Slackware 64bit 14.1 (RC) kernel 3.10.16 and VirtualBox
 
1 Attachment(s)
I've seen in Patrick's ChangeLog that he uses VirtualBox for testing and appreciates feedback for that VM.

I just now upgraded my 14.0 VirtualBox to 14.1 (RC) via -current. All went without any mishap until boot time. The kernel from both kernel-generic-3.10.16-x86_64-2.txz and kernel-huge-3.10.16-x86_64-2.txz both GPF with the fault at intel_pstate_init.

Being fairly familiar with VirtualBox (I'm using the newly-release 4.3.0 r89960) and building custom kernels, I was able to resolve it by using a kernel config that I use for 3.10.16 on my Linux from Scratch platforms. Likewise, the older as-shipped 3.2.45 kernel from 14.0 works fine on 14.1 (RC).

Here's a screenshot of the panic. Meanwhile I'm going to twiddle the knobs in the as-shipped 3.10.16 kernel config to see if I can identify the cause. My primary intent with this posting (since I do have a perfectly running new Slackware with my custom kernel) is to determine if anyone else encounters this problem with VBOX-4.3.0 and the 64-bit Slackware build of the 3.10.16 kernel.

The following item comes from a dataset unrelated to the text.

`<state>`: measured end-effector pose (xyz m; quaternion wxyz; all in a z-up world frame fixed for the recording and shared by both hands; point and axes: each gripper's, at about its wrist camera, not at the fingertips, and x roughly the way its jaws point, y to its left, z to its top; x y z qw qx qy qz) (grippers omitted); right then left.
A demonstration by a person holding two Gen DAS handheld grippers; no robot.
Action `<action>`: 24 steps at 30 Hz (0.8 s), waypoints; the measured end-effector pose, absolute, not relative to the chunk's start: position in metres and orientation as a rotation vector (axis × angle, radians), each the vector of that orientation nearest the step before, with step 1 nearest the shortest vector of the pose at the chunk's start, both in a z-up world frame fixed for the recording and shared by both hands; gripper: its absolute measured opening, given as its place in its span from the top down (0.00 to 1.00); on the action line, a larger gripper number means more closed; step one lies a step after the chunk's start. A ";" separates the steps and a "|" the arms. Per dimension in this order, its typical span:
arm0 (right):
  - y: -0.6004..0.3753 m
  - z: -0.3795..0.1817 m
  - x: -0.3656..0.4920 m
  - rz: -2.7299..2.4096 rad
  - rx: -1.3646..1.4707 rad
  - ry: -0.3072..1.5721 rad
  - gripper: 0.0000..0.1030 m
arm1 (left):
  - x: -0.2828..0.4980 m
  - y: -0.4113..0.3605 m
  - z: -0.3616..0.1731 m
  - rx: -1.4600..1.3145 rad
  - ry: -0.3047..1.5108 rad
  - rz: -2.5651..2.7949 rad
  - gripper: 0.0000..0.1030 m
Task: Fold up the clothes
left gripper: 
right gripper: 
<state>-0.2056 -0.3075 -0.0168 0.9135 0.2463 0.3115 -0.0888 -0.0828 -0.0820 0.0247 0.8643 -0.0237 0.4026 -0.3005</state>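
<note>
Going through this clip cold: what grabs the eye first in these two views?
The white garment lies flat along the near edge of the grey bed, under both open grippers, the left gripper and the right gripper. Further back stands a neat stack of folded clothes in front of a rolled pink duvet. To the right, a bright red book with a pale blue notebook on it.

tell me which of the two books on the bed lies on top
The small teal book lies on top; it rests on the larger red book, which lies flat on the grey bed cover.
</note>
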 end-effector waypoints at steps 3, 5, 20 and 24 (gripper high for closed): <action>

turtleli 10-18-2013 01:57 PM

I can confirm there are problems using VirtualBox 4.3.0 and Slackware64 3.10.16 kernels (both huge and generic). Using VirtualBox 4.2.18 allows Slackware to work again.

re_nelson 10-18-2013 02:06 PM

Quote:

Originally Posted by turtleli (Post 5048219)
I can confirm there are problems using VirtualBox 4.3.0 and Slackware64 3.10.16 kernels (both huge and generic). Using VirtualBox 4.2.18 allows Slackware to work again.

Aha! Thanks -- so evidently Slackware's kernel is the victim and not the culprit. :)

OTHO since my custom kernel works flawlessly, there's not a compelling need for me to roll back to the prior VBOX version. So to satisfy my curiosity, I'll further explore the kernel config to find what triggers the panic. FWIW, my host for the VBOX system is
ASUSTeK COMPUTER INC. P8Z77-V LX (Quad-Core Hyper-Threaded Intel(R) Core(TM) i7-3770K @ 3.50GHz).

cwizardone 10-18-2013 02:51 PM

I've had no problems of any kind running VirtualBox-4.3.0 with -current and the stock 3.10.16 kernel.

re_nelson 10-18-2013 02:58 PM

Quote:

Originally Posted by cwizardone (Post 5048257)
I've had no problems of any kind running VirtualBox-4.3.0 with -current and the stock 3.10.16 kernel.

1). Is your guest Slackware platform 64bit?

2). What's the CPU type shown on the guest?

On mine, per dmesg, it shows:

smpboot: CPU0: Intel(R) Core(TM) i7-3770K CPU @ 3.50GHz (fam: 06, model: 3a, stepping: 09)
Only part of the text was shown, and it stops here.